To find the ratio of the radii of the circular paths described by a proton and an α-particle (helium nucleus) in a uniform magnetic field, we need to use the formula for the radius of the circular motion of a charged particle in a magnetic field.

Key Concepts

1. Magnetic Force and Circular Motion: When a charged particle moves in a magnetic field at an angle perpendicular to the field, it experiences a magnetic force that acts as a centripetal force, causing it to move in a circular path.

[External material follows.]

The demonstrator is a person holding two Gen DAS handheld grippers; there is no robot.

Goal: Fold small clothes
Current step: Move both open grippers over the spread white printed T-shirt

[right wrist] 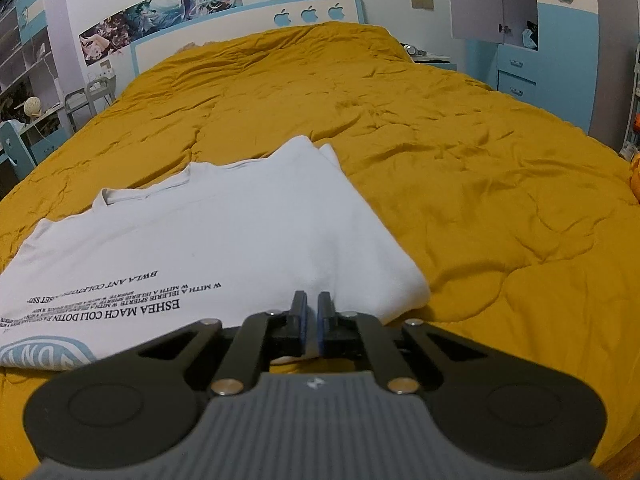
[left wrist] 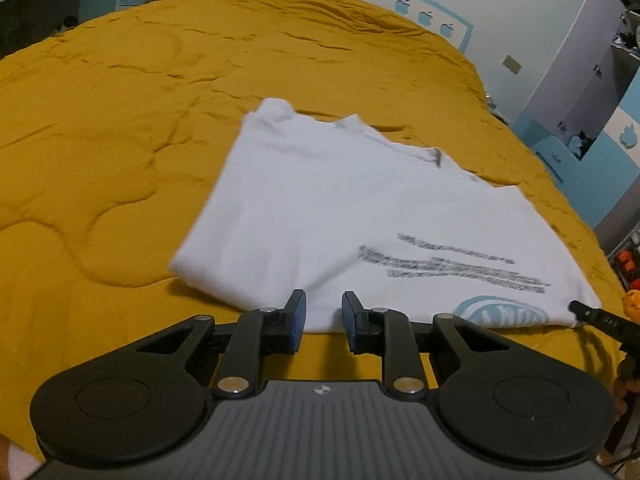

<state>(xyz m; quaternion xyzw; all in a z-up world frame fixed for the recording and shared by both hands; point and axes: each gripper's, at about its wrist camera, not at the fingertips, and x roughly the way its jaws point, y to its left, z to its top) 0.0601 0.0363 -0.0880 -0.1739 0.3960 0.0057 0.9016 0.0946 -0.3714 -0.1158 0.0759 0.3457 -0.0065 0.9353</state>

   The magnetic force $F$ on a charged particle is given by: $F = qvB$ where:

   • $q$ is the charge of the particle,
   • $v$ is the velocity of the particle,
   • $B$ is the magnetic field strength.

2. Centripetal Force: The centripetal force required to keep a particle moving in a circular path is expressed as: $F = \frac{mv^2}{r}$ where:

   • $m$ is the mass of the particle,
   • $r$ is the radius of the circular path.

Combining the Equations

Setting the magnetic force equal to the centripetal force gives us: $qvB = \frac{mv^2}{r}$

Rearranging this to solve for the radius $r$ gives: $r = \frac{mv}{qB}$

Finding the Radii for Proton and α-Particle

1. Proton:

   • Charge $q_p = e$ (elementary charge)
   • Mass $m_p \approx 1.67 \times 10^{-27} \, \text{kg}$

   The radius for a proton is: $r_p = \frac{m_p v}{eB}$

2. α-Particle:

   • Charge $q_{\alpha} = 2e$ (since it has two protons)
   • Mass $m_{\alpha} \approx 4 \times m_p$ (since it has four nucleons: 2 protons and 2 neutrons)

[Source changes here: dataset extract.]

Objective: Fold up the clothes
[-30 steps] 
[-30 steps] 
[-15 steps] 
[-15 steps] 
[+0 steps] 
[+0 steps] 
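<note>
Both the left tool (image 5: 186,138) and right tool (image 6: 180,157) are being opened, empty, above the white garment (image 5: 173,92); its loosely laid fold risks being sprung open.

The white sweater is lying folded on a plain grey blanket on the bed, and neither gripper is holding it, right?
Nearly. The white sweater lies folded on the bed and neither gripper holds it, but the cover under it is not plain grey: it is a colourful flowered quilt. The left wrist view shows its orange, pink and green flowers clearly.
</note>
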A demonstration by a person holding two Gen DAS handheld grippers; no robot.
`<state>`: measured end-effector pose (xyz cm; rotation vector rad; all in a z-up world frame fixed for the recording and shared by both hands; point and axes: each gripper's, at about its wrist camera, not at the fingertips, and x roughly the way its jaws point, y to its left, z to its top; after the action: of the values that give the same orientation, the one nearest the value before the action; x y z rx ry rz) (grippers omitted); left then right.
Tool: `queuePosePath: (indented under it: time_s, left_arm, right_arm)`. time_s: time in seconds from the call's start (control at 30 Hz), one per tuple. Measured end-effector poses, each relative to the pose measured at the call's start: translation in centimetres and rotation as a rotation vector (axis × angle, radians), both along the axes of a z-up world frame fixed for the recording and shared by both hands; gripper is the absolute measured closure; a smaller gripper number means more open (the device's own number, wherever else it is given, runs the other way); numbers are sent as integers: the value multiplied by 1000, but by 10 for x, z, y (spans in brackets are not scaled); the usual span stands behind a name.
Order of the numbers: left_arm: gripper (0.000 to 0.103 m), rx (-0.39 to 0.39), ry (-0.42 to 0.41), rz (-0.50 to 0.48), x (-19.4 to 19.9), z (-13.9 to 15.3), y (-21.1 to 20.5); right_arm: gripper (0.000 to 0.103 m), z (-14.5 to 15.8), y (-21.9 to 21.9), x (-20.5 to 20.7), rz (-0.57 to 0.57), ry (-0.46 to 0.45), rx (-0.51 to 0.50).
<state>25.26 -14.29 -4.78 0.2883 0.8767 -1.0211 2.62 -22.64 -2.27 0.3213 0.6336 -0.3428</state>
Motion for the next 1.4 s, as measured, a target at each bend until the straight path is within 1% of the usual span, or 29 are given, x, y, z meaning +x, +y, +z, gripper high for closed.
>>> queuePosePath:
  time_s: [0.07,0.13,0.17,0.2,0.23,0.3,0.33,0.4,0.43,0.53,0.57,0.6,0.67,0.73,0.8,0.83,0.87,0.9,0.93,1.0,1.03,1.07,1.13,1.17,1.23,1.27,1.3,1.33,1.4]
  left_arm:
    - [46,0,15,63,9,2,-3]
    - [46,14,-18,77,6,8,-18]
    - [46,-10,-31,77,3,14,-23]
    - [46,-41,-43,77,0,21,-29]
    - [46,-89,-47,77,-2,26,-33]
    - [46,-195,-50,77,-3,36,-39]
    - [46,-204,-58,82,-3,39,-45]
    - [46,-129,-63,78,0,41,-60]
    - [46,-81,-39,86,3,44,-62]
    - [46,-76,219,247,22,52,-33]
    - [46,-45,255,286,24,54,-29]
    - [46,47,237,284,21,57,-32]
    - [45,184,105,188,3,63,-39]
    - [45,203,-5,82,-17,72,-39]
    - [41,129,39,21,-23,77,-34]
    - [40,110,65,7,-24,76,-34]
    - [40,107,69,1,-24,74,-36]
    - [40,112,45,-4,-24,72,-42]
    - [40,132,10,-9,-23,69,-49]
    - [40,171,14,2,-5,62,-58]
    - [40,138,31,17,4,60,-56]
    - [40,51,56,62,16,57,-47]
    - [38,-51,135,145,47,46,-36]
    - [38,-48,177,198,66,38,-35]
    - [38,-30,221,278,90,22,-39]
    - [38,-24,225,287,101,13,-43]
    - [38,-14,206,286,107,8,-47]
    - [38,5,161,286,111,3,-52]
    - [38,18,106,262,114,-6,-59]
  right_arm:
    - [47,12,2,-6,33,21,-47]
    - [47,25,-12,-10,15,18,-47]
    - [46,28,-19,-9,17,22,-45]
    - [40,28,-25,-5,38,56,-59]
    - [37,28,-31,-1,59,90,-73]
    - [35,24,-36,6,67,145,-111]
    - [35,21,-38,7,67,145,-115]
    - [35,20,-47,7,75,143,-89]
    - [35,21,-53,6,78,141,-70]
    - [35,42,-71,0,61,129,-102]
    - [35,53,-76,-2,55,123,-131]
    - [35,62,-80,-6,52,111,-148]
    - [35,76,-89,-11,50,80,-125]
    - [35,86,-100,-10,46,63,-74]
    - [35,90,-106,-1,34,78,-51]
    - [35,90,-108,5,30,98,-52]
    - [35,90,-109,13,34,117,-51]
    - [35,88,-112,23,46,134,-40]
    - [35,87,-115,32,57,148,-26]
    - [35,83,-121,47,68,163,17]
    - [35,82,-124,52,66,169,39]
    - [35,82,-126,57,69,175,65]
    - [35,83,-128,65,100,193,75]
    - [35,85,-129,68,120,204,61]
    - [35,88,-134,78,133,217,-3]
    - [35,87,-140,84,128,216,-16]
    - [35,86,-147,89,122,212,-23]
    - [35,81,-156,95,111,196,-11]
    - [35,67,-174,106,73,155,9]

   The radius for an α-particle is: $r_{\alpha} = \frac{m_{\alpha} v}{q_{\alpha} B} = \frac{(4m_p) v}{2eB} = \frac{2 m_p v}{eB}$

Ratio of the Radii

Now we can find the ratio of the radii $\frac{r_p}{r_{\alpha}}$: $\frac{r_p}{r_{\alpha}} = \frac{\frac{m_p v}{eB}}{\frac{2 m_p v}{eB}} = \frac{m_p v}{eB} \cdot \frac{eB}{2 m_p v} = \frac{1}{2}$

Thus, the ratio of the radii of the circular paths described by the proton and the α-particle is: $\frac{r_p}{r_{\alpha}} = \frac{1}{2}$

This implies: $r_p : r_{\alpha} = 1 : 2$

Conclusion

Therefore, the correct answer is: A) 1 : 2

Why Other Options are Incorrect

• B) 1 : 4: This would suggest that the α-particle's radius is four times that of the proton, which contradicts our calculation that shows the α-particle's radius is actually larger but only twice that of the proton.
• C) 1 : 16: This option suggests an even larger discrepancy which is not supported by the physical reasoning or calculations.
• D) 4 : 1: This suggests that the proton has four times the radius of the α-particle, which is the opposite of what our calculations reveal.

Thus, only option A is consistent with the physics of the situation.